Assigned task — Search the entries below for "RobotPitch" and copy each matching line.

Saved data entries —

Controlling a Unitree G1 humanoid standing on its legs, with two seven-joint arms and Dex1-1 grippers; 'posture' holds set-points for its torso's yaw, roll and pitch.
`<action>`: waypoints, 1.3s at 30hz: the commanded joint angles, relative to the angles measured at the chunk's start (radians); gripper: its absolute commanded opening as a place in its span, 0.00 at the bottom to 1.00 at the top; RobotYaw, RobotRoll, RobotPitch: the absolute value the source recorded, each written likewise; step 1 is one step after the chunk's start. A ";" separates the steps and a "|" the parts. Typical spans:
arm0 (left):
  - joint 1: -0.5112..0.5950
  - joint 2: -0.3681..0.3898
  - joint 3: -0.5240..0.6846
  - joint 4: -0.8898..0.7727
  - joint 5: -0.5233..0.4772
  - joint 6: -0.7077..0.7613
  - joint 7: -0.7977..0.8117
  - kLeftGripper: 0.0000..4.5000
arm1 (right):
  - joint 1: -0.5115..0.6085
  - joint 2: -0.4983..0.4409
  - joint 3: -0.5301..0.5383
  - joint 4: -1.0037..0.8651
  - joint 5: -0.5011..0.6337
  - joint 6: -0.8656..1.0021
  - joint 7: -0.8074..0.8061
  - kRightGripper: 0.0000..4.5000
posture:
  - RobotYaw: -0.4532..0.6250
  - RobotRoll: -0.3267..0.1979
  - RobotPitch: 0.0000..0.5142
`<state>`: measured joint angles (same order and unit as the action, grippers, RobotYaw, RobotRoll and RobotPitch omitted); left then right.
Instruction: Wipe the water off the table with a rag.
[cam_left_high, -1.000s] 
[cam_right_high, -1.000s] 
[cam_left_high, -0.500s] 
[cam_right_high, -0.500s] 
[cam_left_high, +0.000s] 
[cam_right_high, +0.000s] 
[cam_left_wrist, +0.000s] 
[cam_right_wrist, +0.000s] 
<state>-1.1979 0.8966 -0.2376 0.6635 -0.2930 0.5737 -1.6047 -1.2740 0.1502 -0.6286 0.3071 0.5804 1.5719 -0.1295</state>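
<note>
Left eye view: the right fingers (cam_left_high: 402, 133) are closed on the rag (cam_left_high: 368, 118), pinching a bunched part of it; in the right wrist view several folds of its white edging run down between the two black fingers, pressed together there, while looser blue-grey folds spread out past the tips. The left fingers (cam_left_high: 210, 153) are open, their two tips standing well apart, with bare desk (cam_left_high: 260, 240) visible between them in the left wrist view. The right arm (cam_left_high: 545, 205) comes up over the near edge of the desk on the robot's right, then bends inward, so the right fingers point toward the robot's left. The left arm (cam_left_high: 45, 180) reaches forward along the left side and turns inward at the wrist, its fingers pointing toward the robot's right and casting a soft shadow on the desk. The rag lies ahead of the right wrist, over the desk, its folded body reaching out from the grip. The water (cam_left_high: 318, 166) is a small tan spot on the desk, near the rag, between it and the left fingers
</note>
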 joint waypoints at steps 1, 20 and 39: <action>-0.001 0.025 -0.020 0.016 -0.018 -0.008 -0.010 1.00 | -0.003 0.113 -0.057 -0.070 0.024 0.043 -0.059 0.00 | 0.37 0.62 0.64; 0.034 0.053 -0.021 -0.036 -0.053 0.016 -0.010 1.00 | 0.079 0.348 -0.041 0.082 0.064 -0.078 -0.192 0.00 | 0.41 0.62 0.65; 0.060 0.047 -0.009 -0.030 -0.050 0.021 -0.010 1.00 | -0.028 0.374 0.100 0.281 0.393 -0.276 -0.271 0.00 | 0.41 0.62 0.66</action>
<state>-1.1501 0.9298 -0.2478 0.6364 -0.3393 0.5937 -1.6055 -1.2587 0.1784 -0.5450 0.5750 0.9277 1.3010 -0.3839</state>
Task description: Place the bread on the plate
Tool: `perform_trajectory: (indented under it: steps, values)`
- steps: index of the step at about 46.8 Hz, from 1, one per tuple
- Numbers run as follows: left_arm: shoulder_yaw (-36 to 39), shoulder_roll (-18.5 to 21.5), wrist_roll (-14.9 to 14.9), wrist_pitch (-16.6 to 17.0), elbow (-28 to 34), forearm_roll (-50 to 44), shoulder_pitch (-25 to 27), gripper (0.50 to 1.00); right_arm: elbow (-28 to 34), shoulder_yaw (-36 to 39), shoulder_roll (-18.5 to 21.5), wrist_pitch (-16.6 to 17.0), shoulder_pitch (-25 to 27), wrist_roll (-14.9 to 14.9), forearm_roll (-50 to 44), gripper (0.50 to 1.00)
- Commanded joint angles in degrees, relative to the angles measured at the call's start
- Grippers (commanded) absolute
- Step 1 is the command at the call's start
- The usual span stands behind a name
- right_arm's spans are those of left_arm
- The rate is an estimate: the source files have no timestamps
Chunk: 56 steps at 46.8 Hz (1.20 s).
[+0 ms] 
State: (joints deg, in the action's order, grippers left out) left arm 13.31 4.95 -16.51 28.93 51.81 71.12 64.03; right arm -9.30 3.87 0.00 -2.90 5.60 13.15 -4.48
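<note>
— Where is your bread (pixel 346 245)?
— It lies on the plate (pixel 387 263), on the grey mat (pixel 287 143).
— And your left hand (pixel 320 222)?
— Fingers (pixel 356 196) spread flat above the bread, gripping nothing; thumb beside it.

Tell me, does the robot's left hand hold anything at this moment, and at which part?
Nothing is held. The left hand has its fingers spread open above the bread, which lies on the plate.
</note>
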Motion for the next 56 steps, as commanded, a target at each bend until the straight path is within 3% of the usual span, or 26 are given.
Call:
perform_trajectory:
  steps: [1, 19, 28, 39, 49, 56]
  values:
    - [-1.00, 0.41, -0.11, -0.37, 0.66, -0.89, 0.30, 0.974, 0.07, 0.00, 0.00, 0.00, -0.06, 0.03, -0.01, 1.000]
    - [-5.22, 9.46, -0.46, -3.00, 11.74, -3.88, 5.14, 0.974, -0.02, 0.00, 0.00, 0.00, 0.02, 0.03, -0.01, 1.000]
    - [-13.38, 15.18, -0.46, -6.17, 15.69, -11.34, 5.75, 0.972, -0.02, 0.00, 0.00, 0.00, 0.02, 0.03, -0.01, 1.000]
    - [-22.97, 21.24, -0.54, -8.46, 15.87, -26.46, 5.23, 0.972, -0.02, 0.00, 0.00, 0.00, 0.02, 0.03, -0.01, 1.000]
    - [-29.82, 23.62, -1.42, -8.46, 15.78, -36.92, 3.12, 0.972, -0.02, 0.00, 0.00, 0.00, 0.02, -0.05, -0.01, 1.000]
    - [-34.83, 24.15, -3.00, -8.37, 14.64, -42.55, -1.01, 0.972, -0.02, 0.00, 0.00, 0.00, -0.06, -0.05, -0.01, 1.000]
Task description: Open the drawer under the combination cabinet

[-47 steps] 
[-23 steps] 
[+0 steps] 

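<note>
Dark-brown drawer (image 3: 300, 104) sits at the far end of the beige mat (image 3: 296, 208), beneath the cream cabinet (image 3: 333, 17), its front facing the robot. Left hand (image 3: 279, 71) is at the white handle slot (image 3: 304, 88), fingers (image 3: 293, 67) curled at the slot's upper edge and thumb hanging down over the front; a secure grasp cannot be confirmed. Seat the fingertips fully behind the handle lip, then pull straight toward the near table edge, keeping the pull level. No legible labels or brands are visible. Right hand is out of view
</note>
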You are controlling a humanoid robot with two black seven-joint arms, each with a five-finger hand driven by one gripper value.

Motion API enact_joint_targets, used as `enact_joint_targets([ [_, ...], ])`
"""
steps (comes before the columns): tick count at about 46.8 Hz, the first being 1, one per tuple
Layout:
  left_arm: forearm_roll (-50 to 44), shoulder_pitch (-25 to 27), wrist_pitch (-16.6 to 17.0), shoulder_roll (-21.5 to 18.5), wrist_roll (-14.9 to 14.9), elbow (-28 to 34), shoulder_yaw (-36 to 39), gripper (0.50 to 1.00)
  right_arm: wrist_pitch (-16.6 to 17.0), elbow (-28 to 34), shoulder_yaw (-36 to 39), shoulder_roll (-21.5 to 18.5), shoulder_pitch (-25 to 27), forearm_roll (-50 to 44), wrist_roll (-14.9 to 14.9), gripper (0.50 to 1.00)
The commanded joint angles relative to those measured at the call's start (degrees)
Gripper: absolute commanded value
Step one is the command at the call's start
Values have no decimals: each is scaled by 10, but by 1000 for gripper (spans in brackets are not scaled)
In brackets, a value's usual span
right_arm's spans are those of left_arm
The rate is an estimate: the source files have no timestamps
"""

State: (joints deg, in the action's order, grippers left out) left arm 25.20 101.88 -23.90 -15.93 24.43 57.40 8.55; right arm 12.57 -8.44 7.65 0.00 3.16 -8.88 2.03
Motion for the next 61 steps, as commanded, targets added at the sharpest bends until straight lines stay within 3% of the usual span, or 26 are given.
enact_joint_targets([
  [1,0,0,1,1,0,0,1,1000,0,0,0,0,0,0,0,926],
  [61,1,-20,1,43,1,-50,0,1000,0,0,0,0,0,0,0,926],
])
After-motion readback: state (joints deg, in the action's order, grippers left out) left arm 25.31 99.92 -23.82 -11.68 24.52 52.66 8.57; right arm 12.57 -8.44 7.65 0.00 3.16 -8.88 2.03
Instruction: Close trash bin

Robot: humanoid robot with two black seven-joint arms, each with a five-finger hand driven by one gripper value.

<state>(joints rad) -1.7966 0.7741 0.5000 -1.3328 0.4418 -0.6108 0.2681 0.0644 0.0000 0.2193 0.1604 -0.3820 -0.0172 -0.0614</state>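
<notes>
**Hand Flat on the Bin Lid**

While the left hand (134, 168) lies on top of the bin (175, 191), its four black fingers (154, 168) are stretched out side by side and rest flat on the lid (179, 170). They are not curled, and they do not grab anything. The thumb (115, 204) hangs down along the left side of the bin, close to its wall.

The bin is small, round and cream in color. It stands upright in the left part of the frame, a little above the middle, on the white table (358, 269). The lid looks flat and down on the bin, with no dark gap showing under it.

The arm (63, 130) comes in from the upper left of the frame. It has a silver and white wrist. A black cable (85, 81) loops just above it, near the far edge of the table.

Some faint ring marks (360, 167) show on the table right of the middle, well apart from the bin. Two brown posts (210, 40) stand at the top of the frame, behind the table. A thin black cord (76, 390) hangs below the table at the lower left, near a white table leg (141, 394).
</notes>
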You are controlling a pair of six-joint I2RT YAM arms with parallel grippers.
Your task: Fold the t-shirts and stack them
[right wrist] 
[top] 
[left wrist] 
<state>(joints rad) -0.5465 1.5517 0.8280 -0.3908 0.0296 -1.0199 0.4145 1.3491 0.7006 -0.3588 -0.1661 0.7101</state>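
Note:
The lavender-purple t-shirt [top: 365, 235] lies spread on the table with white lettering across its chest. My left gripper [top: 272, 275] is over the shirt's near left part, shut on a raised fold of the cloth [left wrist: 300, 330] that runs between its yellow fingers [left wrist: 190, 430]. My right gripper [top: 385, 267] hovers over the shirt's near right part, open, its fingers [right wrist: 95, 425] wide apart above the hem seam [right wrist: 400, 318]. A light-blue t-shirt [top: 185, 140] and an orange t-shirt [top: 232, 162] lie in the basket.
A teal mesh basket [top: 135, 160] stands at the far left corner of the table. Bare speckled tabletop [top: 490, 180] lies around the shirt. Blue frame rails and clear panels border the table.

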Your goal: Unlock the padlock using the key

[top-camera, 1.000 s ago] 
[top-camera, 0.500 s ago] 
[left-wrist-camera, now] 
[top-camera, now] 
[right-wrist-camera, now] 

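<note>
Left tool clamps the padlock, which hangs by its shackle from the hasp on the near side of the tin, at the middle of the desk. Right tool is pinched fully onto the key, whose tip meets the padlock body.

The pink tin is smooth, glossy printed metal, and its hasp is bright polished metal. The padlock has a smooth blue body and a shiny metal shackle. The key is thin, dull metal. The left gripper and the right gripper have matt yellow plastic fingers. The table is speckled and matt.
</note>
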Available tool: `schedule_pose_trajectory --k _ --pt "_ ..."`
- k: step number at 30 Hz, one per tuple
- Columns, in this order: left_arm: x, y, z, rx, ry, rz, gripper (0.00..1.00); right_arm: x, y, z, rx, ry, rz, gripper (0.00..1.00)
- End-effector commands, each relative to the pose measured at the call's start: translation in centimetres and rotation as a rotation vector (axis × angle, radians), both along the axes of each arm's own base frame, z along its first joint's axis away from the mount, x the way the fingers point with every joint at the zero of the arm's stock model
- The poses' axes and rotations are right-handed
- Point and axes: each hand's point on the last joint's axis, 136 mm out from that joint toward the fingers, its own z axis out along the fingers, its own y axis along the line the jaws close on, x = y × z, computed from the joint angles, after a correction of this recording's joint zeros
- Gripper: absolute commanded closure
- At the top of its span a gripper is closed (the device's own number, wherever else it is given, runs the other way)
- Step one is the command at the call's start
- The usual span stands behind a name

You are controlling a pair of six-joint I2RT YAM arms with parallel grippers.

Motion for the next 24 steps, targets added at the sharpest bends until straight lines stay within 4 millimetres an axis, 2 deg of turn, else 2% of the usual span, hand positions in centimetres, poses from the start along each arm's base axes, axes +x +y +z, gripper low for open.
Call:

Task response —
`<action>`: waypoints, 1.3s at 30hz: the commanded joint angles, relative to the angles measured at the chunk's start (radians); gripper: its absolute commanded opening as a place in its span, 0.00 at the bottom to 1.00 at the top; RobotYaw, RobotRoll, RobotPitch: the absolute value the source recorded, each written likewise; step 1 is one step after the chunk's start. A ";" separates the steps and a "|" the parts. Typical spans:
  - RobotPitch: 0.0000..0.5142
`<state>`: measured joint angles (same order and unit as the action, grippers, RobotYaw, RobotRoll and RobotPitch omitted); left then right.

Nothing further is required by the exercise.